<<<<
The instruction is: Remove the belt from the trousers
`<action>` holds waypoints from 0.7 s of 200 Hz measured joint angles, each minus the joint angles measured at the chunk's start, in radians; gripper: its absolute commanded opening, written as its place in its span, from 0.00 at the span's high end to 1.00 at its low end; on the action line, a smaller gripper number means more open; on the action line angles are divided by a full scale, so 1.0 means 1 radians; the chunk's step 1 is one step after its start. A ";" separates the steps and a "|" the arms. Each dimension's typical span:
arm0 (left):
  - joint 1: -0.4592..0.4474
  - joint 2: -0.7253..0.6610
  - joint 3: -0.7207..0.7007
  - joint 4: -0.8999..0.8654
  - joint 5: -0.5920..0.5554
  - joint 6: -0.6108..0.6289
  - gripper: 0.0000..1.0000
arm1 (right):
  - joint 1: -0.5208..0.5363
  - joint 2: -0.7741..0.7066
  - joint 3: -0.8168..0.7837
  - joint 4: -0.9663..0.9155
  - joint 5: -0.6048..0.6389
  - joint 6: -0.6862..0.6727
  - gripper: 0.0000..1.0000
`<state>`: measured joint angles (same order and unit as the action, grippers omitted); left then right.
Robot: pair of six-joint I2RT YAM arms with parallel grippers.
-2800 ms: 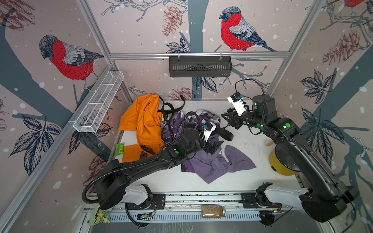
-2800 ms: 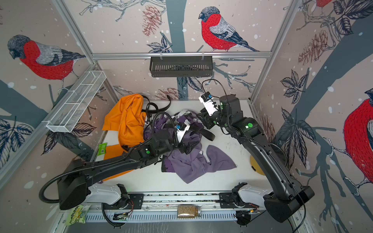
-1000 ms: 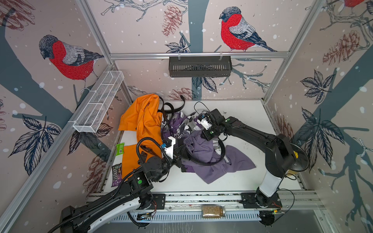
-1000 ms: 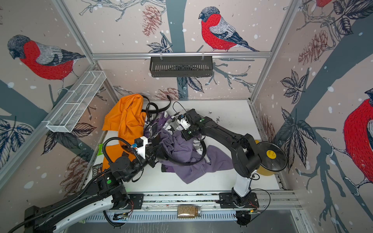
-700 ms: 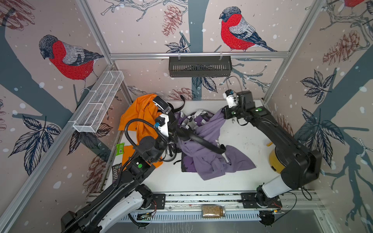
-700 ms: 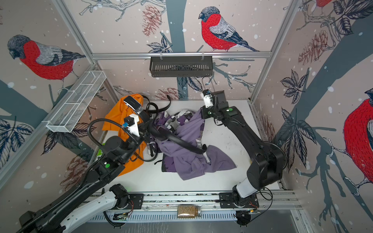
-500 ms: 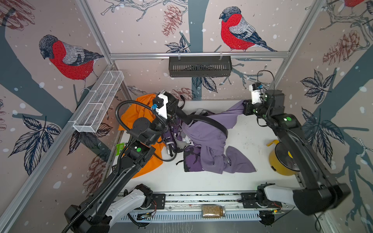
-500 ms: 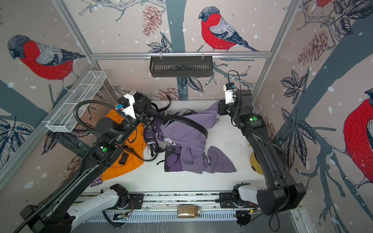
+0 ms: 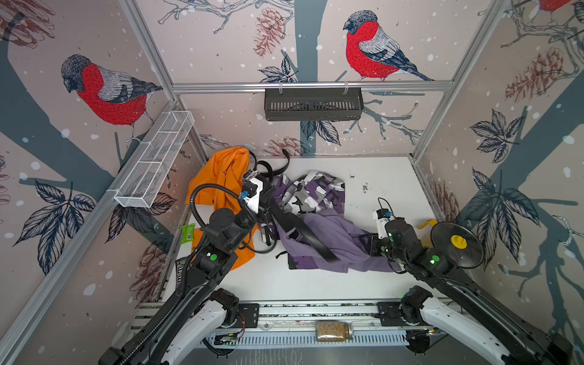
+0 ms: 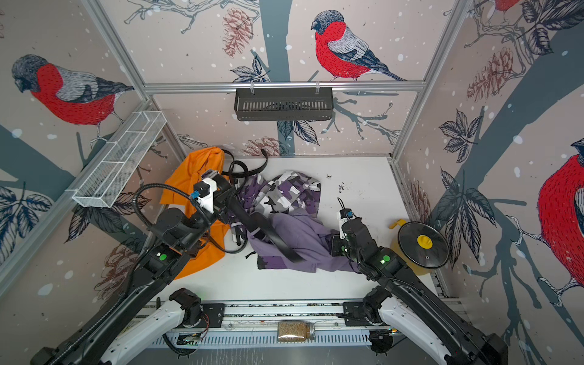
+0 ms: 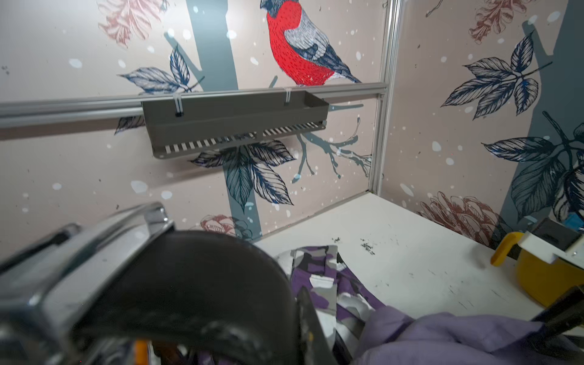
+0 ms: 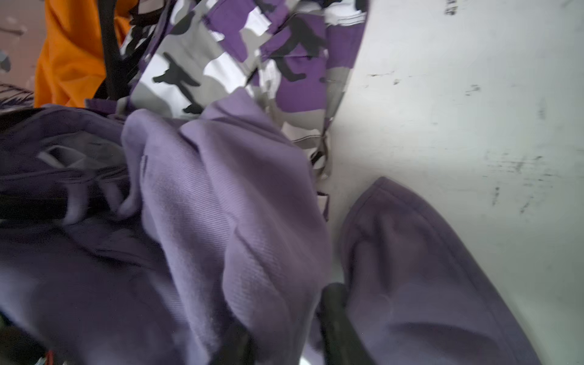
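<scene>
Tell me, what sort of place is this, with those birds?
Probably a robotics test booth: an aluminium frame holding printed bird panels, a left arm and right arm mounted on a rail, and purple trousers and a black belt as practice material.

Bright, even and diffuse in both top views, lit from above the white table point(image 9: 379, 177). Soft grey shadows on the table beside the purple trousers point(image 9: 347, 234). Wide-angle bending of the frame rails point(image 9: 221, 87) above the table, strongest toward the corners. In the left wrist view, badly out of focus on the close black belt point(image 11: 189, 284), with white glare on its chrome buckle point(image 11: 94, 243); sharp on the wall behind the table. In the right wrist view, smeared by motion across the trousers.
</scene>
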<state>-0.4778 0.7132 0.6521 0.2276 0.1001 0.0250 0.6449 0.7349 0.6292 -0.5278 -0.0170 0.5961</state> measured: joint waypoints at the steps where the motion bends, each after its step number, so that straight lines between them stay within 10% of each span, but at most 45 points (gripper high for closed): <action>1: 0.000 -0.006 -0.005 -0.001 0.000 -0.003 1.00 | 0.001 0.003 0.005 -0.003 0.000 0.000 0.33; 39: 0.000 -0.141 -0.077 -0.066 0.001 -0.093 1.00 | 0.014 0.197 0.377 -0.076 0.043 -0.096 0.12; 140: 0.000 -0.396 -0.203 -0.364 -0.060 -0.414 1.00 | 0.202 1.038 0.831 -0.107 -0.011 -0.418 0.21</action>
<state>-0.4778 0.3172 0.4488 -0.1368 0.0399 -0.3885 0.8467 1.7729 1.4605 -0.6350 -0.0280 0.1783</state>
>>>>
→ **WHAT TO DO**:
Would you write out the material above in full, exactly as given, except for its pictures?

→ **EXERCISE OUTPUT**:
The instruction is: Remove the belt from the trousers
`<action>` holds waypoints from 0.7 s of 200 Hz measured joint angles, each minus the joint angles measured at the chunk's start, in radians; gripper: its absolute commanded opening, written as its place in its span, from 0.00 at the span's high end to 1.00 at its low end; on the action line, a smaller gripper number means more open; on the action line angles are divided by a full scale, so 1.0 means 1 radians; the chunk's step 1 is one step after its start. A ";" separates the steps and a "|" the arms. Each dimension's typical span:
arm0 (left):
  - joint 1: -0.4592..0.4474
  - joint 2: -0.7253..0.6610
  - joint 3: -0.7207..0.7007
  - joint 4: -0.8999..0.8654
  - joint 5: -0.5920..0.5554
  - joint 6: -0.6108..0.6289
  - gripper: 0.0000..1.0000
arm1 (right):
  - joint 1: -0.5208..0.5363
  - joint 2: -0.7741..0.7066
  - joint 3: -0.8168..0.7837
  - joint 4: -0.9663..0.9155
  - joint 5: -0.6048..0.6389
  - joint 6: -0.6862..0.6727
  - gripper: 0.0000..1.0000
`<state>`: measured joint angles (same order and unit as the action, grippers omitted); left then right.
Robot: pair of six-joint I2RT YAM arms with parallel grippers.
-2800 ms: 
-2800 ms: 
-1000 ms: 
-1000 ms: 
-700 ms: 
-700 ms: 
-500 ms: 
-500 ms: 
+0 ms: 
+0 ms: 
+0 ms: 
+0 ms: 
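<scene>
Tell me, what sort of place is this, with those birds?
Probably a robotics test booth: an aluminium frame holding printed bird panels, a left arm and right arm mounted on a rail, and purple trousers and a black belt as practice material.

Bright, even and diffuse in both top views, lit from above the white table point(image 9: 379, 177). Soft grey shadows on the table beside the purple trousers point(image 9: 347, 234). Wide-angle bending of the frame rails point(image 9: 221, 87) above the table, strongest toward the corners. In the left wrist view, badly out of focus on the close black belt point(image 11: 189, 284), with white glare on its chrome buckle point(image 11: 94, 243); sharp on the wall behind the table. In the right wrist view, smeared by motion across the trousers.
</scene>
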<state>-0.4778 0.7132 0.6521 0.2276 0.1001 0.0250 0.6449 0.7349 0.6292 -0.5278 -0.0170 0.5961</state> measured: joint waypoints at the steps where the motion bends, each after its step number, so that straight lines between them stay within 10% of each span, but at most 45 points (gripper high for closed): <action>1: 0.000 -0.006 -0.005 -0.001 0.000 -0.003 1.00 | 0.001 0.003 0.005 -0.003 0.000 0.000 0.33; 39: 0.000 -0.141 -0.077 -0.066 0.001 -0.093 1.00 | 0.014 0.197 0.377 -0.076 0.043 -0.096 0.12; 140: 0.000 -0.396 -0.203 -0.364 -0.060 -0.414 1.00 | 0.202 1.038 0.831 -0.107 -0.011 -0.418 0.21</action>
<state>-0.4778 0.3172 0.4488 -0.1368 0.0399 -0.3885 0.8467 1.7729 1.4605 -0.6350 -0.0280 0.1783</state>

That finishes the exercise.